§ EXERCISE PROMPT
Once the line with "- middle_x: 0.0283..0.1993" is found in the data, output it and each following line exactly, up to and including the line with "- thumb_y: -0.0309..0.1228", and nothing before or after.

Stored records
....
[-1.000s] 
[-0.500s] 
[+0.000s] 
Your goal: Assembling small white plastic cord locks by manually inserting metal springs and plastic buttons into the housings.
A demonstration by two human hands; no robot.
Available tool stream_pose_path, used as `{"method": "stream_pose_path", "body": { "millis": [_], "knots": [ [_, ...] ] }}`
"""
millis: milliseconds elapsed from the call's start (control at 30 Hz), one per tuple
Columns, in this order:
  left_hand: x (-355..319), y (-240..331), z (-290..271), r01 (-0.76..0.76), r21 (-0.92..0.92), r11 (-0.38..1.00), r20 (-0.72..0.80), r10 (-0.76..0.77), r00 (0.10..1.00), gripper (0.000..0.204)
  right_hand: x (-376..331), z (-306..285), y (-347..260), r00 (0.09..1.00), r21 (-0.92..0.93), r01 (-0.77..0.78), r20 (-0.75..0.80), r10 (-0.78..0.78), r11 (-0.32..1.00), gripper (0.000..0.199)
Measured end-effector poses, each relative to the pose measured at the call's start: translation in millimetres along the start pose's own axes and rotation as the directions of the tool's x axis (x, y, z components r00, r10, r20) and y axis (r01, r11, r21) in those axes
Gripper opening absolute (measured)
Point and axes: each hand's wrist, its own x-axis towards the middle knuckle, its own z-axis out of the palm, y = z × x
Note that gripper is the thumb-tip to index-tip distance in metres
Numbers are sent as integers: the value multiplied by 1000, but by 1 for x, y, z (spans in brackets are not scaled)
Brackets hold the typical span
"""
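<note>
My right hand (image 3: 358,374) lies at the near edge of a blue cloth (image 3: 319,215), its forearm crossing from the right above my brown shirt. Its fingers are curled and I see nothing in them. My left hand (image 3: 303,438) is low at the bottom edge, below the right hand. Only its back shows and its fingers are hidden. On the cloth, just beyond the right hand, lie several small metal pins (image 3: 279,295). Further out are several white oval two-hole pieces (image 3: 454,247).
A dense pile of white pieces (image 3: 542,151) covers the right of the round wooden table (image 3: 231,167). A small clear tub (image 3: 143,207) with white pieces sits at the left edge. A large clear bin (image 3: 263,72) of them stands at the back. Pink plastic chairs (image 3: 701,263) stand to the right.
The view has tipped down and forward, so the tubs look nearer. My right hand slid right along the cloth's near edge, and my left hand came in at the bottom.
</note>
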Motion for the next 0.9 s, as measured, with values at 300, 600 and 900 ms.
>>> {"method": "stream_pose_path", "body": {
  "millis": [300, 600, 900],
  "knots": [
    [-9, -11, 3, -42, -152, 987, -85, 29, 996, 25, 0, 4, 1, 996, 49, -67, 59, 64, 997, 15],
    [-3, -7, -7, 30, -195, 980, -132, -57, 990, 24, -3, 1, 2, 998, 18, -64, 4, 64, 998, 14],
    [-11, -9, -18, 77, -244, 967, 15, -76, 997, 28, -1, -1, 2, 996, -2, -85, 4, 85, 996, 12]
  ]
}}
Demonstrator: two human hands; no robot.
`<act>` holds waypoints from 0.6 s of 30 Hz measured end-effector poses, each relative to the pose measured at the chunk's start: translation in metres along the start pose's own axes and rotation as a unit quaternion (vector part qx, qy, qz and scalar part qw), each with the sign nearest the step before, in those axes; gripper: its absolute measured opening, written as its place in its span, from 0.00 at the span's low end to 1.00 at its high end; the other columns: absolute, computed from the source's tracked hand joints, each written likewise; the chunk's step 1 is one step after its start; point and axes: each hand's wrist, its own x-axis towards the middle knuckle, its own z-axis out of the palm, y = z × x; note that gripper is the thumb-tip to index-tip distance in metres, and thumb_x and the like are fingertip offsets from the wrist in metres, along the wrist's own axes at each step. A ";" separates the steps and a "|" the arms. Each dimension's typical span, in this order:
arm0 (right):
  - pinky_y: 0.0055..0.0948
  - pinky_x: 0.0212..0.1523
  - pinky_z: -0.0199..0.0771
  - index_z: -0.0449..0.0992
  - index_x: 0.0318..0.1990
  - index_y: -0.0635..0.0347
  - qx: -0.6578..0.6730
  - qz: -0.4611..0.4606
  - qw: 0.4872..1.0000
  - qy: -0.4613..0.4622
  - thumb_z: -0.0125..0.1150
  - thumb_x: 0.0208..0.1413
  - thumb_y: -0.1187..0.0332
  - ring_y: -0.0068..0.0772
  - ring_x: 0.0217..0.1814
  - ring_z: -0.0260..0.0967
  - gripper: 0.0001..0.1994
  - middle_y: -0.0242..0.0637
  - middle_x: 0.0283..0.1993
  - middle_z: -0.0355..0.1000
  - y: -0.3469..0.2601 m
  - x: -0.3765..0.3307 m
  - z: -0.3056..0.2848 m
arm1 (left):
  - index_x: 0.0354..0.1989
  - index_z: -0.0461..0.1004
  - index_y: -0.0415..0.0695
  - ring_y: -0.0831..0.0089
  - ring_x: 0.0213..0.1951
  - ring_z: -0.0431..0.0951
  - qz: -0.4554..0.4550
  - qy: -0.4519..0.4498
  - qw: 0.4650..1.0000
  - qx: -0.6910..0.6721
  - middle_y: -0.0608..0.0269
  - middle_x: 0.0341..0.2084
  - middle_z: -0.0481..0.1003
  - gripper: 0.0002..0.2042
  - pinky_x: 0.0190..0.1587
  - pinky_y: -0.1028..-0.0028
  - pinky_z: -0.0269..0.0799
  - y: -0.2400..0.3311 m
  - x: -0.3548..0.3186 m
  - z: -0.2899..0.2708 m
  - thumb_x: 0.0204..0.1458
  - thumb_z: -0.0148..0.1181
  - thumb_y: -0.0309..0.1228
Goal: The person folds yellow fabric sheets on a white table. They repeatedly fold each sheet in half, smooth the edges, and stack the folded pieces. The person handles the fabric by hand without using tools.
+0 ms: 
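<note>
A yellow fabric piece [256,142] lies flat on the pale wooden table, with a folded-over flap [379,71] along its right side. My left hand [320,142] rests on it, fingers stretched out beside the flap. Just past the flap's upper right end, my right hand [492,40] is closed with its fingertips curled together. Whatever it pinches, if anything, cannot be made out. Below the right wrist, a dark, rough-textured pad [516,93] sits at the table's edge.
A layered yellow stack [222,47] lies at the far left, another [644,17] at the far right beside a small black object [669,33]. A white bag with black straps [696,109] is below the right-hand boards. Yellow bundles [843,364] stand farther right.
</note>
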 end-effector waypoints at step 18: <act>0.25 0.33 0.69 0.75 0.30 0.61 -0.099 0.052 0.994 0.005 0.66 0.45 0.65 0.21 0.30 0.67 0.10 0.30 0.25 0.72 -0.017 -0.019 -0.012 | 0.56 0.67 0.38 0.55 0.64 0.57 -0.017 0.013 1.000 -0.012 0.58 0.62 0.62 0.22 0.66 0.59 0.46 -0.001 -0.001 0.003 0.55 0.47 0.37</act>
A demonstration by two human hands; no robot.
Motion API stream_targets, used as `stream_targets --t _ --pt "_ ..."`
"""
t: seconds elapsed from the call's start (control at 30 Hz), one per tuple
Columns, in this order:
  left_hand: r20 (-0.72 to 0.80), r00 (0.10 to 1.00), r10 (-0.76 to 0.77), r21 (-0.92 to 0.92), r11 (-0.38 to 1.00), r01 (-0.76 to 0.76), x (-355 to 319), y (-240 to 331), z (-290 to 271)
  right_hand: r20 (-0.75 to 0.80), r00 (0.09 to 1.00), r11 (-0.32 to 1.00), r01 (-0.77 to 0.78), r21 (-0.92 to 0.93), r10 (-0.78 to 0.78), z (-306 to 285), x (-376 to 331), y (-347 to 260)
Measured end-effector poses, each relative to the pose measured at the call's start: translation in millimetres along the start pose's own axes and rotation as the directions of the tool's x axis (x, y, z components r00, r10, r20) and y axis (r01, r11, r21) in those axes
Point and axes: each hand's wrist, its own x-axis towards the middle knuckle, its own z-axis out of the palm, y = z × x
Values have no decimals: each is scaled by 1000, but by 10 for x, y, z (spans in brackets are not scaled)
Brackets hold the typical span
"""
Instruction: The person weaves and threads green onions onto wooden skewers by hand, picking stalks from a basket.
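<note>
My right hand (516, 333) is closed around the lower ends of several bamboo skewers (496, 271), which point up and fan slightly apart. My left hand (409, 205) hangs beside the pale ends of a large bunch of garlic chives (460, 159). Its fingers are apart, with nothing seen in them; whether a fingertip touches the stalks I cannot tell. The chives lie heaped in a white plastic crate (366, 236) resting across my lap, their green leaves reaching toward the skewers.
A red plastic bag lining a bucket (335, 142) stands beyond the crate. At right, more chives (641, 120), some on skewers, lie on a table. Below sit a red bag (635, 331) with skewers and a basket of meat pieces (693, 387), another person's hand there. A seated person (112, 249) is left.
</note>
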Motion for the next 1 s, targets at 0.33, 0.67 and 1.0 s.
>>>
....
§ EXERCISE SOLUTION
  - middle_x: 0.0283..0.1993
  - middle_z: -0.0355..0.1000
  - y: -0.3469..0.2601 m
  - x: -0.3765..0.3307 m
  - z: -0.3056..0.2848 m
arm1 (left):
  - index_x: 0.0354..0.1989
  - index_z: -0.0461..0.1004
  - index_y: -0.0415..0.0695
  - ring_y: -0.0831..0.0089
  - ring_x: 0.0213..0.1951
  - ring_z: -0.0431..0.0951
  - qz: -0.4554..0.4550
  - qy: -0.4519..0.4498
  - qw: 0.4650..1.0000
  - qx: -0.6910..0.6721
  - middle_y: -0.0608..0.0269
  - middle_x: 0.0341..0.2084
  - middle_z: -0.0481..0.1003
  - gripper: 0.0002..0.2042
  - pinky_x: 0.0190..0.1587
  - pinky_y: -0.1028..-0.0028
  - pinky_z: -0.0269..0.0799
  - y: -0.2400..0.3311 m
  - x: -0.3548..0.3186 m
  - z: -0.2899..0.2708 m
  - thumb_x: 0.0204..0.1458
  - thumb_z: -0.0148..0.1181
  - thumb_y: -0.0309..0.1228

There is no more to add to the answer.